Prompt:
Everything in the data gets repeated exactly, except for the pictures.

****************

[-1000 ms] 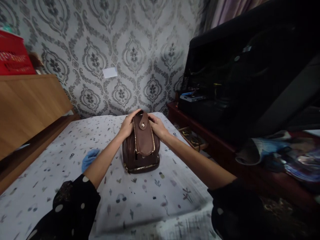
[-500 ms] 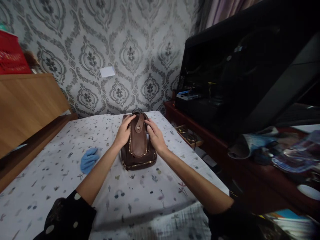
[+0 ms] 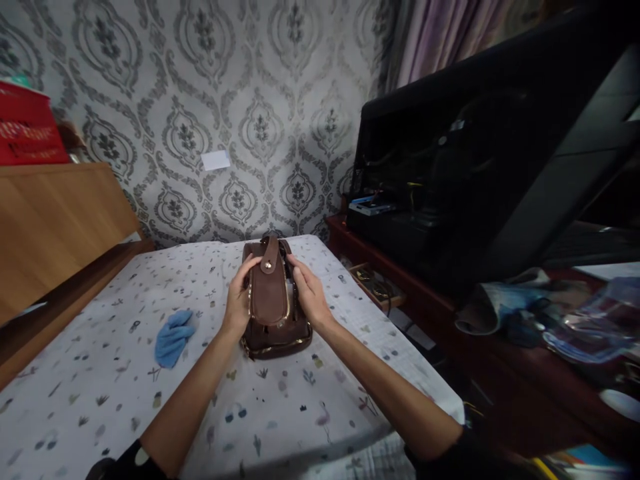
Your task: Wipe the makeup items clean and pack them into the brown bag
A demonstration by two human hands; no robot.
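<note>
A small brown leather bag [image 3: 273, 307] with gold zips and a snap-button flap stands upright on the patterned bedsheet [image 3: 125, 400]. My left hand [image 3: 238, 300] clasps its left side, fingers curled round the edge near the flap. On the other side, my right hand [image 3: 309, 293] presses against the bag with its fingers together. Both hands grip the bag between them.
A crumpled blue cloth [image 3: 173, 337] lies on the sheet left of the bag. A wooden headboard [image 3: 55, 227] runs along the left with a red box [image 3: 27, 127] on top. To the right, a dark wooden stand [image 3: 480, 347] holds a black television [image 3: 495, 160] and clutter.
Both hands slid from the bag's top down onto its sides, and the bag now stands more upright. The camera view drifted slightly.
</note>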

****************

Exercise result:
[-1000 ms] 
[-500 ms] 
[+0 ms] 
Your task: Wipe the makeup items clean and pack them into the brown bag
A demonstration by two human hands; no robot.
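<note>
A small brown leather bag [image 3: 273, 307] with gold zips and a snap-button flap stands upright on the patterned bedsheet [image 3: 125, 400]. My left hand [image 3: 238, 300] clasps its left side, fingers curled round the edge near the flap. On the other side, my right hand [image 3: 309, 293] presses against the bag with its fingers together. Both hands grip the bag between them.
A crumpled blue cloth [image 3: 173, 337] lies on the sheet left of the bag. A wooden headboard [image 3: 55, 227] runs along the left with a red box [image 3: 27, 127] on top. To the right, a dark wooden stand [image 3: 480, 347] holds a black television [image 3: 495, 160] and clutter.
Both hands slid from the bag's top down onto its sides, and the bag now stands more upright. The camera view drifted slightly.
</note>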

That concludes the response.